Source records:
○ ○ ○ ○

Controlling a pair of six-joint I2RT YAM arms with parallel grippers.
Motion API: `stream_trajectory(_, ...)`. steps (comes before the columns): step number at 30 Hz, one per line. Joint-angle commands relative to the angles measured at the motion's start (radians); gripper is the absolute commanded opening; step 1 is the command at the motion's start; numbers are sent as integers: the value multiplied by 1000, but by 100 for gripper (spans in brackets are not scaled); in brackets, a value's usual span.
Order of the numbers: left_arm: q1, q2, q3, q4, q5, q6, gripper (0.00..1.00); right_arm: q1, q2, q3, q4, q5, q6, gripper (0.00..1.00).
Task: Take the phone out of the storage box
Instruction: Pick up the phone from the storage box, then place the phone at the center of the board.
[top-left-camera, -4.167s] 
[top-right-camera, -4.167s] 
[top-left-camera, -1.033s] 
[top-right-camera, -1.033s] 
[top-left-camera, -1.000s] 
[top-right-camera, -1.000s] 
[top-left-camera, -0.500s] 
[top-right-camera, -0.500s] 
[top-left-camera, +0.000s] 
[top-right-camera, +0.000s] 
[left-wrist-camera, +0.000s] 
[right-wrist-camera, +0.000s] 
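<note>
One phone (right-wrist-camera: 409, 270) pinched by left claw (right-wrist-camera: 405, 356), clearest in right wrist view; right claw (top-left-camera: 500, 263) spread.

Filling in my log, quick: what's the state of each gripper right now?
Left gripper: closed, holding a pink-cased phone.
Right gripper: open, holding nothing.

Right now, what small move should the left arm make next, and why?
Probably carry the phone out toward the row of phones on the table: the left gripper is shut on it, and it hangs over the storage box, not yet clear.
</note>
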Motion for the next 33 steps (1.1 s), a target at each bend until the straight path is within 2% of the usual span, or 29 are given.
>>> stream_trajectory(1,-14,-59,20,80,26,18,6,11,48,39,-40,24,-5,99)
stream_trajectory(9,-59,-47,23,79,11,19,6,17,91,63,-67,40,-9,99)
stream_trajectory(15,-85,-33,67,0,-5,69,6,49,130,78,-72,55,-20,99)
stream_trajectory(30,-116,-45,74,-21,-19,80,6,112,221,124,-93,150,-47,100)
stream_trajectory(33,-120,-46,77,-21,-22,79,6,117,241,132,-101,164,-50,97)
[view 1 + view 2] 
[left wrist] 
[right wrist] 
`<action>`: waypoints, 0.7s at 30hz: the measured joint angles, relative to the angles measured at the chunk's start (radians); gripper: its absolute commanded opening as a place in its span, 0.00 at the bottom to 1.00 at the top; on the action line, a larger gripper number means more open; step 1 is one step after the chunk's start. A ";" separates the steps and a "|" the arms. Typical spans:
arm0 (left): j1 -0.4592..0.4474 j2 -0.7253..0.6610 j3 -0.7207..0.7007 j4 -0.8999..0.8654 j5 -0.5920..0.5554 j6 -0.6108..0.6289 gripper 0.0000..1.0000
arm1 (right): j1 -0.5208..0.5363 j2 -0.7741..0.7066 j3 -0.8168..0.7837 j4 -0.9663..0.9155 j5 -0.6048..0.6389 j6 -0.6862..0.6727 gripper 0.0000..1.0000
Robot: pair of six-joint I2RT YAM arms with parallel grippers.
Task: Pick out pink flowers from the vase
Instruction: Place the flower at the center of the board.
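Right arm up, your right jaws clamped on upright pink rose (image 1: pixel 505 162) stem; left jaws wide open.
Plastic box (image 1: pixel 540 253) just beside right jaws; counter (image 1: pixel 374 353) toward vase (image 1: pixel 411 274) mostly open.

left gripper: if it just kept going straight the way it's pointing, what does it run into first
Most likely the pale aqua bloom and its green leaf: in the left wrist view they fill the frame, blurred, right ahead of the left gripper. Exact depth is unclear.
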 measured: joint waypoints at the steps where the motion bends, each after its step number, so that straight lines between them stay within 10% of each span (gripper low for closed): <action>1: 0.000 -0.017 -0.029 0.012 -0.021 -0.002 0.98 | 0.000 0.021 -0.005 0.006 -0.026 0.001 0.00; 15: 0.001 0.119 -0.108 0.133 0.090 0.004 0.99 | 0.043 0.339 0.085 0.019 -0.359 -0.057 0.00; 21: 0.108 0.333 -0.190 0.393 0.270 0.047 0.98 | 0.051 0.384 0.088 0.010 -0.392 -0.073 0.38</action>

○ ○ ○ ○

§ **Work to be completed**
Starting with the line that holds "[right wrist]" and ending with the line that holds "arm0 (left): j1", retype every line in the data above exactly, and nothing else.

§ **Output of the exercise**
[right wrist] 
`<action>`: waypoints, 0.7s at 30hz: the measured joint angles, relative to the angles measured at the chunk's start (radians); gripper: its absolute commanded opening as a place in its span, 0.00 at the bottom to 1.00 at the top; on the action line, a larger gripper number means more open; step 1 is one step after the chunk's start. A ";" separates the steps and a "|" the arms. Typical spans:
arm0 (left): j1 -0.4592..0.4474 j2 -0.7253..0.6610 j3 -0.7207..0.7007 j4 -0.8999..0.8654 j5 -0.5920..0.5554 j6 -0.6108..0.6289 gripper 0.0000..1.0000

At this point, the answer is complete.